# [Required action]
Could you filter the data below down to the lines that hold the word "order"?

** Given data follows **

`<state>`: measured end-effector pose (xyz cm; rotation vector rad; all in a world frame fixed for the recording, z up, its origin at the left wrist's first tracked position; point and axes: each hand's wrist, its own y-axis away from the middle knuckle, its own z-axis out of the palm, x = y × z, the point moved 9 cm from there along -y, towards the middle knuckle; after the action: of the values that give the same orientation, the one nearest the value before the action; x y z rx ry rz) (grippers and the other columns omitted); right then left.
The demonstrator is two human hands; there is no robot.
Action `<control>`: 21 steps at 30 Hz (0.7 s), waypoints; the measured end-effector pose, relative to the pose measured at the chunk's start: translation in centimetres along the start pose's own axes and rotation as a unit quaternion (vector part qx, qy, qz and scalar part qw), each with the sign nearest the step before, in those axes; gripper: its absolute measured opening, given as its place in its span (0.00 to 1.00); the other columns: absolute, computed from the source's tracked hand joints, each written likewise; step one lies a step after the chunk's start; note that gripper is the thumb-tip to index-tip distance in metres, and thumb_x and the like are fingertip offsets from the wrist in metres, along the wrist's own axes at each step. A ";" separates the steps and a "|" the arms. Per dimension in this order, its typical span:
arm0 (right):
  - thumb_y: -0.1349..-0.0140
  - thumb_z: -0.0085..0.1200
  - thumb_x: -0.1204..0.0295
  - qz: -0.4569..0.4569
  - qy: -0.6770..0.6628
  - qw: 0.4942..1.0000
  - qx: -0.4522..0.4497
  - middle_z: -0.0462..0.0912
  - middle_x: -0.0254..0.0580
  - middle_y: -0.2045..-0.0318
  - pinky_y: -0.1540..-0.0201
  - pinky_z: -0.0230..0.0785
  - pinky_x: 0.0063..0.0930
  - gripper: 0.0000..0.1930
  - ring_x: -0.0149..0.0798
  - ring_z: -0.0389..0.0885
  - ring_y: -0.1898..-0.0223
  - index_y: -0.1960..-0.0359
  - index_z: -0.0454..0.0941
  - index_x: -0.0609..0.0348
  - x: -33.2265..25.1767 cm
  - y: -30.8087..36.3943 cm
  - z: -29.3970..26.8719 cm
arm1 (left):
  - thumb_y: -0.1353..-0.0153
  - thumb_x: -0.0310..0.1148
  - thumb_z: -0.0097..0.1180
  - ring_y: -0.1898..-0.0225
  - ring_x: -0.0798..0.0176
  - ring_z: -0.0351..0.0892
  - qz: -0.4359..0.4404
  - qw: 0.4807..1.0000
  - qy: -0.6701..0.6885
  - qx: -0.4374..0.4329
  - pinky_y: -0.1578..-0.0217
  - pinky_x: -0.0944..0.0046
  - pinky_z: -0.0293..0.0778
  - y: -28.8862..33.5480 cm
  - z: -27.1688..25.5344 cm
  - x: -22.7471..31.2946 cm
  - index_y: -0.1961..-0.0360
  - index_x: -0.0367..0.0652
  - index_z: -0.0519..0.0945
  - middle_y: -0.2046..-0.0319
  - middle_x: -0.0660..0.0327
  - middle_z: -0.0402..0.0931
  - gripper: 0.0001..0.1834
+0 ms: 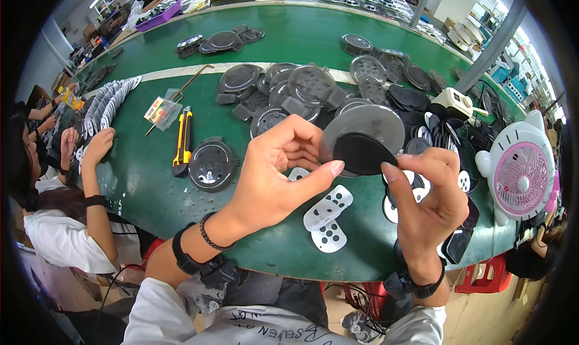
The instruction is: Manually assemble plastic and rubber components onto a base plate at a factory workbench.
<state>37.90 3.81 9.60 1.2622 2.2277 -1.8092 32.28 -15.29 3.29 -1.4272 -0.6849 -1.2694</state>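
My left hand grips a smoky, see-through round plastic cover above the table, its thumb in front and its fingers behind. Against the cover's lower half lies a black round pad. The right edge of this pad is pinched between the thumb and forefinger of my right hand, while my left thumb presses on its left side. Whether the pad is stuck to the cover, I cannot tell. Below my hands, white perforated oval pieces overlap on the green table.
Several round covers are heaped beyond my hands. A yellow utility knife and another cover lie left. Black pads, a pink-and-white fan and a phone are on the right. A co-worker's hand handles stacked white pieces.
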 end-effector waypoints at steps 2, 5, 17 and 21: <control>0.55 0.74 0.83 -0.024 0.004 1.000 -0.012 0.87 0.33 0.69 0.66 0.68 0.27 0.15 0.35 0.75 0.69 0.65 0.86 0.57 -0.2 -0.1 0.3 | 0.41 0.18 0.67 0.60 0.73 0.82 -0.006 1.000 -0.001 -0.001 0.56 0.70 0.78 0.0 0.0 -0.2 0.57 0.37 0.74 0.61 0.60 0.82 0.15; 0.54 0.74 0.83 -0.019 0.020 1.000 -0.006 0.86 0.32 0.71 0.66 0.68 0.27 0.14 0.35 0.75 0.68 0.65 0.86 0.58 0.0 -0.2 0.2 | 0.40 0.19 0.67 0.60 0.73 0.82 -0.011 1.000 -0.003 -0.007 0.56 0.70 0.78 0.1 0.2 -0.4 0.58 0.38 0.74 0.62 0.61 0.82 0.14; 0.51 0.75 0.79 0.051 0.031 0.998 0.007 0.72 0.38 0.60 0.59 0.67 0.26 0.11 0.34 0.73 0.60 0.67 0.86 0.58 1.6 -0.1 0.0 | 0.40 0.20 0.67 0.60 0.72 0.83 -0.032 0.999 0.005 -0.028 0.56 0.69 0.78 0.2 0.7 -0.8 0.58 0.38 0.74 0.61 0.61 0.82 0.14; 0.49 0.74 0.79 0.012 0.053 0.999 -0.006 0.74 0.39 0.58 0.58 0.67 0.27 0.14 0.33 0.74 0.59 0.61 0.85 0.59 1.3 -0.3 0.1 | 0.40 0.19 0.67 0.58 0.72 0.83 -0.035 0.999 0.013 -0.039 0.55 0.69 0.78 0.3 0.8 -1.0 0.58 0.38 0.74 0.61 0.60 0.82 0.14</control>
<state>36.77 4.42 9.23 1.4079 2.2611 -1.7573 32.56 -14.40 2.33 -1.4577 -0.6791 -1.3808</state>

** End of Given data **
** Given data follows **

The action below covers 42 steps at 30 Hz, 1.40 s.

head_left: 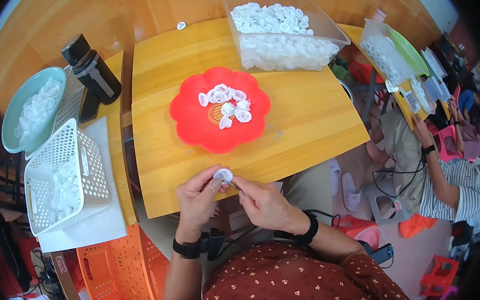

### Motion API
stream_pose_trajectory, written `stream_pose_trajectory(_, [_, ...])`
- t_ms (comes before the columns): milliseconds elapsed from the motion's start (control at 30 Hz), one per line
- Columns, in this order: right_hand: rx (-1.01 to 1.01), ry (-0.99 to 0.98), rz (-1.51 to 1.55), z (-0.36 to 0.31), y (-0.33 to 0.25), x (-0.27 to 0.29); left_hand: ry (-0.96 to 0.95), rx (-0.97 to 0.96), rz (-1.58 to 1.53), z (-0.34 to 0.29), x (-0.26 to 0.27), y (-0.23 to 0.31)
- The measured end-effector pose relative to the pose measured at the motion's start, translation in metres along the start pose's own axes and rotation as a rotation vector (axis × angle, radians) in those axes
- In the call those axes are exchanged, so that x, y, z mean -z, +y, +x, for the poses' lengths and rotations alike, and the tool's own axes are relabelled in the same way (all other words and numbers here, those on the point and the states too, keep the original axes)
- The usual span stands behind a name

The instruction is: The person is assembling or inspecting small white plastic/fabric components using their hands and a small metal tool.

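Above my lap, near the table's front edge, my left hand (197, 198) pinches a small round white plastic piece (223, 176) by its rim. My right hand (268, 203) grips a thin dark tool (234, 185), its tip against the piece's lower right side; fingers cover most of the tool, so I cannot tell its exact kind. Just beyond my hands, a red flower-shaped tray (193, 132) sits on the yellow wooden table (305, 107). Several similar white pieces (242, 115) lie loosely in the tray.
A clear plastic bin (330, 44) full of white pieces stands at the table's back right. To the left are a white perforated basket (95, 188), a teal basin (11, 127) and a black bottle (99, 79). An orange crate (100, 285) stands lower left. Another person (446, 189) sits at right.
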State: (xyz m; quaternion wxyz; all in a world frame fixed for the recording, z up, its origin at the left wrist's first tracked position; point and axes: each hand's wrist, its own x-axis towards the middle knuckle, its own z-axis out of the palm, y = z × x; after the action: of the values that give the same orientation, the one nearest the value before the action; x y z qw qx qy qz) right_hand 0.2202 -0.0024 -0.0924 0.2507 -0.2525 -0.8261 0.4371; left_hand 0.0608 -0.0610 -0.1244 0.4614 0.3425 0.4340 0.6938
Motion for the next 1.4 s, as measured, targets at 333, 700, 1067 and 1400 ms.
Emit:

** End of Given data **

# [Output of the task]
Action `<control>`: 21 steps at 30 Hz (0.7 s), waypoints; the measured end-effector pose, relative to the pose measured at the chunk's start: translation in centimetres along the start pose's own axes and rotation as a unit quaternion (vector part qx, qy, qz and scalar part qw), each with the sign nearest the step before, in those axes; gripper: its absolute measured opening, given as its place in its span (0.00 to 1.00); the other columns: absolute, computed from the source's tracked hand joints, each written likewise; step one lies a step after the chunk's start; note that gripper is the thumb-tip to index-tip distance in metres, and thumb_x and the like are fingertip offsets from the wrist in metres, along the wrist's own axes at each step. A ";" separates the steps and a "|" the arms. Per dimension in this order, its typical span:
- Columns, in this order: right_hand: rx (-1.01 to 1.01), ry (-0.99 to 0.98), rz (-1.51 to 1.55), z (-0.36 to 0.31), y (-0.33 to 0.25), x (-0.27 to 0.29); left_hand: ry (-0.96 to 0.95), rx (-0.97 to 0.96), rz (-1.58 to 1.53), z (-0.34 to 0.29), x (-0.26 to 0.27), y (-0.23 to 0.31)

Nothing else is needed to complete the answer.